Factor 48y+36z using the GCF
To factor 48y + 36z using the greatest common factor (GCF), we need to find the greatest common factor of 48 and 36.
The prime factorization of 48 is 2^4 * 3, and the prime factorization of 36 is 2^2 * 3^2.
The GCF of 48 and 36 is 2^2 * 3 = 12.
Therefore, we can factor out 12 from 48y and 36z:
48y + 36z = 12(4y + 3z)
To factor out the greatest common factor (GCF) of 48y and 36z, we need to find the common factors of these two terms.

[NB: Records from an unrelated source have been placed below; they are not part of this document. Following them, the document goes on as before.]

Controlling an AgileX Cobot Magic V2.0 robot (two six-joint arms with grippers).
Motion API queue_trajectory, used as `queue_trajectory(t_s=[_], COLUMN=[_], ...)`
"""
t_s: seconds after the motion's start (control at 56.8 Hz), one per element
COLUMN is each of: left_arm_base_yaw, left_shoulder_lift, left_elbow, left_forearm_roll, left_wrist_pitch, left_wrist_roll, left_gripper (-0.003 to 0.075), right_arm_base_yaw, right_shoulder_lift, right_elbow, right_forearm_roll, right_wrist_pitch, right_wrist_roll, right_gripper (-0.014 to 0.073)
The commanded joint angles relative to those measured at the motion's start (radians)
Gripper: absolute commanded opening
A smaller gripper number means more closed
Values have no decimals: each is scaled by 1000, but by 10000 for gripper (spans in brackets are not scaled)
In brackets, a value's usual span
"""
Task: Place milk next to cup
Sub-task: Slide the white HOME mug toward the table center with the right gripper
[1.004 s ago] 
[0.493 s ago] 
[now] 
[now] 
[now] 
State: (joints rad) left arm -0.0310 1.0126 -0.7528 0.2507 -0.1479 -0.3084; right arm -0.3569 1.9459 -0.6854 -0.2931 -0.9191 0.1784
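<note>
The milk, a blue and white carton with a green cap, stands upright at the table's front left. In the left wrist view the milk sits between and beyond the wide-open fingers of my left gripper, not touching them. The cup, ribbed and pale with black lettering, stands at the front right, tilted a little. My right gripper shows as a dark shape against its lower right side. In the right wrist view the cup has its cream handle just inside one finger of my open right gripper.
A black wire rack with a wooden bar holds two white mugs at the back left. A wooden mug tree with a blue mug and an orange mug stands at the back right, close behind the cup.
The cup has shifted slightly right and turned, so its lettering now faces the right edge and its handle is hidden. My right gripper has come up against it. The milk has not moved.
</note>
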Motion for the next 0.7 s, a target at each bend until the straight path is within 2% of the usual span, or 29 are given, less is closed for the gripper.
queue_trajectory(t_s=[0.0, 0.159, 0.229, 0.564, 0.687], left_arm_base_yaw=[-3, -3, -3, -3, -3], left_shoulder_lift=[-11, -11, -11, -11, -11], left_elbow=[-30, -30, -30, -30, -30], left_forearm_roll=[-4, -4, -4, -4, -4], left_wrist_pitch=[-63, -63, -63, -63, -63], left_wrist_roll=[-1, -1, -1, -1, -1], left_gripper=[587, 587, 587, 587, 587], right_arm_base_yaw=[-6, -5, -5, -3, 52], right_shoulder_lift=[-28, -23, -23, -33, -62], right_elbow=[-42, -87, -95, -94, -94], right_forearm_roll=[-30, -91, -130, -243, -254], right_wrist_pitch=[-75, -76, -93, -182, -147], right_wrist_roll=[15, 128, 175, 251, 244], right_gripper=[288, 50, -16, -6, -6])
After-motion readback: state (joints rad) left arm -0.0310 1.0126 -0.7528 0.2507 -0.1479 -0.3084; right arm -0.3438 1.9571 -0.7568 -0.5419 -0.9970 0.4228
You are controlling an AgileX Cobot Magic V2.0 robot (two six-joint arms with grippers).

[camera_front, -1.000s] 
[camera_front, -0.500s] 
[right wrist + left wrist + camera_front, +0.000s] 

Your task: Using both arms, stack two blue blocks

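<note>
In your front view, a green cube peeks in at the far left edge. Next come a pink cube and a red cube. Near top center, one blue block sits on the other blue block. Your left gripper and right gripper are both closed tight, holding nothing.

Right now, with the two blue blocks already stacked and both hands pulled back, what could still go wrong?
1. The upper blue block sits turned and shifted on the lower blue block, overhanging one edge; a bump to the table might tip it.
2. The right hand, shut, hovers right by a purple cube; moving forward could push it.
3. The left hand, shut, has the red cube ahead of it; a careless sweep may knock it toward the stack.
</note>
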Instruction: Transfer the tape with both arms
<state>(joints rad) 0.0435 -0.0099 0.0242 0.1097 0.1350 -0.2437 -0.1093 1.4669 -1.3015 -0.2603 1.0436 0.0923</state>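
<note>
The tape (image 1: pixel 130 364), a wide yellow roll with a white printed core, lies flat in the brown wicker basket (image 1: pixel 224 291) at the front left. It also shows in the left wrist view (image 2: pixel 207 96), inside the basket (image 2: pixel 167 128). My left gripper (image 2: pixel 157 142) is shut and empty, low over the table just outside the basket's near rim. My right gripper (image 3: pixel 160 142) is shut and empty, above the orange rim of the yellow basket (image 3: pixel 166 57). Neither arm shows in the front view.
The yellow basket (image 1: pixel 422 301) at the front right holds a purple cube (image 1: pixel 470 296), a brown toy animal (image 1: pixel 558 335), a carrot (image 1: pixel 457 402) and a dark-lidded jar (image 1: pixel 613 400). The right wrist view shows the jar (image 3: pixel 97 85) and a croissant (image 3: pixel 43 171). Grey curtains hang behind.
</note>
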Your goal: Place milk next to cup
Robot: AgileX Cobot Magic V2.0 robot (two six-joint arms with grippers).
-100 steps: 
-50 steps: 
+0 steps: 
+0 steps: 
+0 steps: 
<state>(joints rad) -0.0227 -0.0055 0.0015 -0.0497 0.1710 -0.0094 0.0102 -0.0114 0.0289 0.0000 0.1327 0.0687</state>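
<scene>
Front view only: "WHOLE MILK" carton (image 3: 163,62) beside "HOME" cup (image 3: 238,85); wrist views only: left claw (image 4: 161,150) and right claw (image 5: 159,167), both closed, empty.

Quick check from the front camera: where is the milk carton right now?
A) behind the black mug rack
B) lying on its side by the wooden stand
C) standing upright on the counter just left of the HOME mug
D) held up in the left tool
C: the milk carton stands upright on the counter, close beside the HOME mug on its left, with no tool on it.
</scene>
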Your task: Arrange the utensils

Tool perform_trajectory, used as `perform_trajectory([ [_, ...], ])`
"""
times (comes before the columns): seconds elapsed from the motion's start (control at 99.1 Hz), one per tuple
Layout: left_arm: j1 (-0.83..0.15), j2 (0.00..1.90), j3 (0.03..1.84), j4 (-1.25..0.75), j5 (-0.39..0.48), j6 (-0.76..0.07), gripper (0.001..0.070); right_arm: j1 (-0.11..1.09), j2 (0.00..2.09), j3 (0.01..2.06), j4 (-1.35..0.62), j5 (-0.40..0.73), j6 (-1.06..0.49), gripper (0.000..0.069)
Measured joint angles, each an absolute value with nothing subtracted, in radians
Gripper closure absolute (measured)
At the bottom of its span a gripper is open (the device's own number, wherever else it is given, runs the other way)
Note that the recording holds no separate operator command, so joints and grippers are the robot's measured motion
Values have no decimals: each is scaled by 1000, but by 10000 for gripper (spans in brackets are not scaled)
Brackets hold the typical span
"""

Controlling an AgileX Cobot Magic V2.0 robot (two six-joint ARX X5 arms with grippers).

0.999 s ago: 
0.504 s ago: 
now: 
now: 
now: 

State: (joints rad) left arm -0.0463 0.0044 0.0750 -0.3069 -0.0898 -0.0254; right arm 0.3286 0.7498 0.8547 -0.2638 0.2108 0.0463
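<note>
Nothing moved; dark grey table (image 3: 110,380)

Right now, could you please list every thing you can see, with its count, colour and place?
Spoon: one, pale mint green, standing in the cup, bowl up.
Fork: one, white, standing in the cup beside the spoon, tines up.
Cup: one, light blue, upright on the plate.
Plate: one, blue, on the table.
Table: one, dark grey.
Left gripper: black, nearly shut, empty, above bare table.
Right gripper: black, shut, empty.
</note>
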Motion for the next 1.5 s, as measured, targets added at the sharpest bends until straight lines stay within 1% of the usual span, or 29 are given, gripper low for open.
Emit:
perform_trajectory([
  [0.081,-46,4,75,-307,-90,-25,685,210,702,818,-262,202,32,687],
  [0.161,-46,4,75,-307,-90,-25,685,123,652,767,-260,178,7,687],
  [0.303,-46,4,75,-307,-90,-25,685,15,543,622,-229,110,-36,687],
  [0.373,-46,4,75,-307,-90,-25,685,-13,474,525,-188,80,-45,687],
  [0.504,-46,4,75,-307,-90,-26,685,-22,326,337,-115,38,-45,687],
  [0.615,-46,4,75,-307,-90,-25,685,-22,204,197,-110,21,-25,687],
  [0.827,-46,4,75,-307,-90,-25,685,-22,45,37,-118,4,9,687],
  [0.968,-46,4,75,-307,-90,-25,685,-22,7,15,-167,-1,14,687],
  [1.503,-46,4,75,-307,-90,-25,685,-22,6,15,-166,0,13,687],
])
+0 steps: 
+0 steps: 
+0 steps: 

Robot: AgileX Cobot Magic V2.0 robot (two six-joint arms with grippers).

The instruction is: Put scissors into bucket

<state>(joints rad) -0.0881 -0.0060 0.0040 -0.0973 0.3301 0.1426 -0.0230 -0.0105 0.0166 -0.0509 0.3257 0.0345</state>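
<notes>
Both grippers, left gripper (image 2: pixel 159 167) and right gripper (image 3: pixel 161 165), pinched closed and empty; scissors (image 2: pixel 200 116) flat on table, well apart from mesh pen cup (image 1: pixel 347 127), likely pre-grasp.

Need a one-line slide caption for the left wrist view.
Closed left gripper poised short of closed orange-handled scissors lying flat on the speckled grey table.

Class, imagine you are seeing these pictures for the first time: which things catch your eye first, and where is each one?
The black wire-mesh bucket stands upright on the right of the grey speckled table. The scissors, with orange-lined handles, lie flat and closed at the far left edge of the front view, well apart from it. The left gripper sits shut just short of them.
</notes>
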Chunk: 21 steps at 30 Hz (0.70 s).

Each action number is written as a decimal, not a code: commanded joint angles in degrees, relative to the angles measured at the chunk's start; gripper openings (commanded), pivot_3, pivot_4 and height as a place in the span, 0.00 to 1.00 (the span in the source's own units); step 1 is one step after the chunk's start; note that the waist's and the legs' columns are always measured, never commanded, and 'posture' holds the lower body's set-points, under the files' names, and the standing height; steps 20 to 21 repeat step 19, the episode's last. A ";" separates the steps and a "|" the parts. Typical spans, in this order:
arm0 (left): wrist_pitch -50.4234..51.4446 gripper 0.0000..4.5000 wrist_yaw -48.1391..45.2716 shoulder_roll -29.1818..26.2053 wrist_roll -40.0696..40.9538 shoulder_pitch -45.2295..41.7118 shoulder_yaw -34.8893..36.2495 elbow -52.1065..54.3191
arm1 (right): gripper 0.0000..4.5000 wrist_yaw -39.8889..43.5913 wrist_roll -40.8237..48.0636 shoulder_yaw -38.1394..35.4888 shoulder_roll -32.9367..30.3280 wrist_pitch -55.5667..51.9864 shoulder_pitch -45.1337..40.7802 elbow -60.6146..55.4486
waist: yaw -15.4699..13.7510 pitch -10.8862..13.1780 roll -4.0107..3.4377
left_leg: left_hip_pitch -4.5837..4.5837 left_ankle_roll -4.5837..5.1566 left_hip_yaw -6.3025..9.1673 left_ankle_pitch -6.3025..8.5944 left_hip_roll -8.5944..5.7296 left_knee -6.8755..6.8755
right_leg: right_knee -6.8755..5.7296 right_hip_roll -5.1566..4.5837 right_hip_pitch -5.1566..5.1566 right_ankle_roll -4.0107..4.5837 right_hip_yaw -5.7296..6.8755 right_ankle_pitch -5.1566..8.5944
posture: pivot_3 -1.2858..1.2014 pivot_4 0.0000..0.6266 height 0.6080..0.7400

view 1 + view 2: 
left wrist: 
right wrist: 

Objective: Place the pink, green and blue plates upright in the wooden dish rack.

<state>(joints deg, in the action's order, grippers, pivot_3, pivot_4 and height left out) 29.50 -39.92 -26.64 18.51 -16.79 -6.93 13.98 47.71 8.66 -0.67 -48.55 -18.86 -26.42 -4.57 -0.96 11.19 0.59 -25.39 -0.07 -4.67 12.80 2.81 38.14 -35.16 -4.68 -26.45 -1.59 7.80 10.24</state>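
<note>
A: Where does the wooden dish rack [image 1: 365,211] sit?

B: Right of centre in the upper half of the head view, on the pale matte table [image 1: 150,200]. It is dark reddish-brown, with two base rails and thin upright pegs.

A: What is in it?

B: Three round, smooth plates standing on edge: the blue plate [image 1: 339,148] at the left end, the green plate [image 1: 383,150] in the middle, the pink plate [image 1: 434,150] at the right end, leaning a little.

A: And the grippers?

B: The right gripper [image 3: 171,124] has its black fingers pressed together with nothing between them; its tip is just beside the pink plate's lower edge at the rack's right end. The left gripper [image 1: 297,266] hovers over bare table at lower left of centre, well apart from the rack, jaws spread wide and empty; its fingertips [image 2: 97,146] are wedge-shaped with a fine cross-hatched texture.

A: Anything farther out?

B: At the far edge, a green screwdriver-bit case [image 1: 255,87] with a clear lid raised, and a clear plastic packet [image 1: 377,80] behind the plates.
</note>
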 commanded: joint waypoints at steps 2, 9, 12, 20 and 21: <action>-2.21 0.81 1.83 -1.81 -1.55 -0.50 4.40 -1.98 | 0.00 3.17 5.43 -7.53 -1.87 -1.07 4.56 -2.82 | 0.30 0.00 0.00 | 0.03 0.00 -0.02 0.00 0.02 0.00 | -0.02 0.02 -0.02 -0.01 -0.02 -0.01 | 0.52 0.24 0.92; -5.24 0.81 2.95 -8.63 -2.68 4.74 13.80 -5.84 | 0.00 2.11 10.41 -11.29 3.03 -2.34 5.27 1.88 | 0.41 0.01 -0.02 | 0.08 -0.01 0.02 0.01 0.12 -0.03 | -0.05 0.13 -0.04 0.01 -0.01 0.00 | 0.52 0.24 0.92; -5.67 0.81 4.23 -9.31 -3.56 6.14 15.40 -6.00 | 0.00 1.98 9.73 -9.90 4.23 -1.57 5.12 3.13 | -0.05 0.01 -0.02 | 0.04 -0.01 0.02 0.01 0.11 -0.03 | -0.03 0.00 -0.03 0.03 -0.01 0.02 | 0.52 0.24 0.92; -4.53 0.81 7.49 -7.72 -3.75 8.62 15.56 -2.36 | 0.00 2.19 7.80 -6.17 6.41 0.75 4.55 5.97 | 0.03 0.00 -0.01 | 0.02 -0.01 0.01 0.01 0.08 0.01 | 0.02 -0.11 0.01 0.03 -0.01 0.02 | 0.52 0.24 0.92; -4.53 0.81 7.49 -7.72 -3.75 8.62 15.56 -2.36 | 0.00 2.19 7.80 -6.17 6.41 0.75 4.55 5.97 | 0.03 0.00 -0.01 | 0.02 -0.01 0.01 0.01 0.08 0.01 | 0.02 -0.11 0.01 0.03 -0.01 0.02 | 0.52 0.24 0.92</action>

The prime factorization of 48 can be found by dividing it by prime numbers:
48 = 2 × 2 × 2 × 2 × 3 = 2^4 × 3
Similarly, the prime factorization of 36 is:
36 = 2 × 2 × 3 × 3 = 2^2 × 3^2
Now let's look at the variables. The GCF of y and z is simply 1 since they have no common factors other than 1.
Therefore, the GCF of 48y and 36z is 2^2 × 3 = 12.
To factor out the GCF from 48y and 36z, we divide each term by 12:
48y ÷ 12 = 4y
36z ÷ 12 = 3z
So the factored form of 48y + 36z using the GCF is 12(4y + 3z).
To factor the expression 48y + 36z using the greatest common factor (GCF), we need to identify the common factors of the coefficients 48 and 36, as well as the variables y and z.
Step 1: Find the GCF of the coefficients 48 and 36. The GCF of 48 and 36 is 12. Both numbers are divisible by 12 without any remainder.
Step 2: Determine the GCF of the variables y and z. Since there are no common factors between y and z, the GCF of y and z is 1.
Step 3: Combine the GCF of the coefficients and the GCF of the variables to factor the expression. The factored form becomes:
12(4y + 3z)
Therefore, 48y + 36z can be factored as 12(4y + 3z), using the GCF.